- [Task to carry out]
What you return must be an exact copy of the lines in the listing below between the line holding "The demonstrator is" and the line holding "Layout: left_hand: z", inclusive, and nothing more.

=======

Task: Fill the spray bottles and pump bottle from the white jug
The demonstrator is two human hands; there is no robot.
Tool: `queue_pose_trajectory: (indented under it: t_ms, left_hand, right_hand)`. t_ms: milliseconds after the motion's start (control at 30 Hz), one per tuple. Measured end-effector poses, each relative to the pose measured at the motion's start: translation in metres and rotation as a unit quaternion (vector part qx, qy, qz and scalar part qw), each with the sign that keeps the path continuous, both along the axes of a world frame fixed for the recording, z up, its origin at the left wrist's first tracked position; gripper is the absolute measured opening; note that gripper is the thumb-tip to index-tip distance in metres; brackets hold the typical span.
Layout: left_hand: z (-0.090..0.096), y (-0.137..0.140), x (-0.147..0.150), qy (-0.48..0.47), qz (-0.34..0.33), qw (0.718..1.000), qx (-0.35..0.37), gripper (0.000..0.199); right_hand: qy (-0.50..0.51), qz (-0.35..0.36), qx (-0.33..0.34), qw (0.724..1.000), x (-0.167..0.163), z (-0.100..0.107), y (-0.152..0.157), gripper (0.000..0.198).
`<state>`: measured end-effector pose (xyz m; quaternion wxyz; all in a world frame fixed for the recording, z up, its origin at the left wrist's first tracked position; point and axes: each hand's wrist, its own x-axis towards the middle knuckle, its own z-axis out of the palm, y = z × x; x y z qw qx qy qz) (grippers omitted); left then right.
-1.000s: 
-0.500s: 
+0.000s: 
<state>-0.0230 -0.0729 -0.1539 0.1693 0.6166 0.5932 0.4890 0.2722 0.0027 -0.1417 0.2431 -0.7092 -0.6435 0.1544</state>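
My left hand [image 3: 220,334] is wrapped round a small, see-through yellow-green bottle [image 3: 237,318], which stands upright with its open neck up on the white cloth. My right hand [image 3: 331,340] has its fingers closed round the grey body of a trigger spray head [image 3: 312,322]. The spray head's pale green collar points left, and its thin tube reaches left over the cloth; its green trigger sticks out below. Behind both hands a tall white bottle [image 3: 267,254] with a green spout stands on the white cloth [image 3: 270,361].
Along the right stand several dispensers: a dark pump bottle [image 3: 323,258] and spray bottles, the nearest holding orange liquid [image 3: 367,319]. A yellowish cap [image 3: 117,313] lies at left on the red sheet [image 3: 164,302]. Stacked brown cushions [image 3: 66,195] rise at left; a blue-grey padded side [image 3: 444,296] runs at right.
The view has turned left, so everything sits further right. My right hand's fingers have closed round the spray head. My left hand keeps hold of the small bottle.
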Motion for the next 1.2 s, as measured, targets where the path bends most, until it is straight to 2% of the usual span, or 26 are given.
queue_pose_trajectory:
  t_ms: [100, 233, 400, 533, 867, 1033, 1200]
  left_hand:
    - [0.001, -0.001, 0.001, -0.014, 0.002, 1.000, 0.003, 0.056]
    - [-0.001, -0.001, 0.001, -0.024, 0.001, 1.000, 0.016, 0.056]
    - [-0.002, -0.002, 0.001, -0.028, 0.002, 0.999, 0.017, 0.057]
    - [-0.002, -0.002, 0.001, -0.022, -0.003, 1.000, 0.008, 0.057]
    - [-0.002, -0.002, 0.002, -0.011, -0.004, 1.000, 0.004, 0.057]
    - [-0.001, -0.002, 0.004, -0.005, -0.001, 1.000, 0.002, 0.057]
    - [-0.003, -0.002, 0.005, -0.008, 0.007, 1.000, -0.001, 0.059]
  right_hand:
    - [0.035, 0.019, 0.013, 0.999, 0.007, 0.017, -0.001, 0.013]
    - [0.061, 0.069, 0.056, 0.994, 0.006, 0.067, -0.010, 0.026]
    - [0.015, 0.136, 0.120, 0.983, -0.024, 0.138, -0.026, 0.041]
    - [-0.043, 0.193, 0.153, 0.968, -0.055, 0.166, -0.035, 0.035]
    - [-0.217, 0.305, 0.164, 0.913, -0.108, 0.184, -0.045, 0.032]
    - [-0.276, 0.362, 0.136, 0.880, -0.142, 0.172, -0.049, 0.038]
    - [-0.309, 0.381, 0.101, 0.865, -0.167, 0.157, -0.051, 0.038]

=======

- [Answer to this problem]
The demonstrator is two human hands; there is no robot.
Tool: `queue_pose_trajectory: (indented under it: t_ms, left_hand, right_hand)`. t_ms: milliseconds after the motion's start (control at 30 Hz), one per tuple. Measured end-effector poses, each relative to the pose measured at the motion's start: translation in metres and rotation as a unit quaternion (vector part qx, qy, qz and scalar part qw), each with the sign that keeps the path continuous, both along the axes of a world frame fixed for the recording, z up, its origin at the left wrist's first tracked position; gripper is the absolute measured opening; note that gripper is the thumb-tip to index-tip distance in metres; brackets hold the typical span.
Layout: left_hand: z (-0.090..0.096), y (-0.137..0.140), x (-0.147..0.150), qy (-0.48..0.47), qz (-0.34..0.33), qw (0.718..1.000), qx (-0.35..0.37), gripper (0.000..0.199); right_hand: qy (-0.50..0.51), qz (-0.35..0.36), qx (-0.33..0.34), qw (0.724..1.000), x (-0.167..0.163), z (-0.100..0.107), y (-0.152..0.157), gripper (0.000..0.198).

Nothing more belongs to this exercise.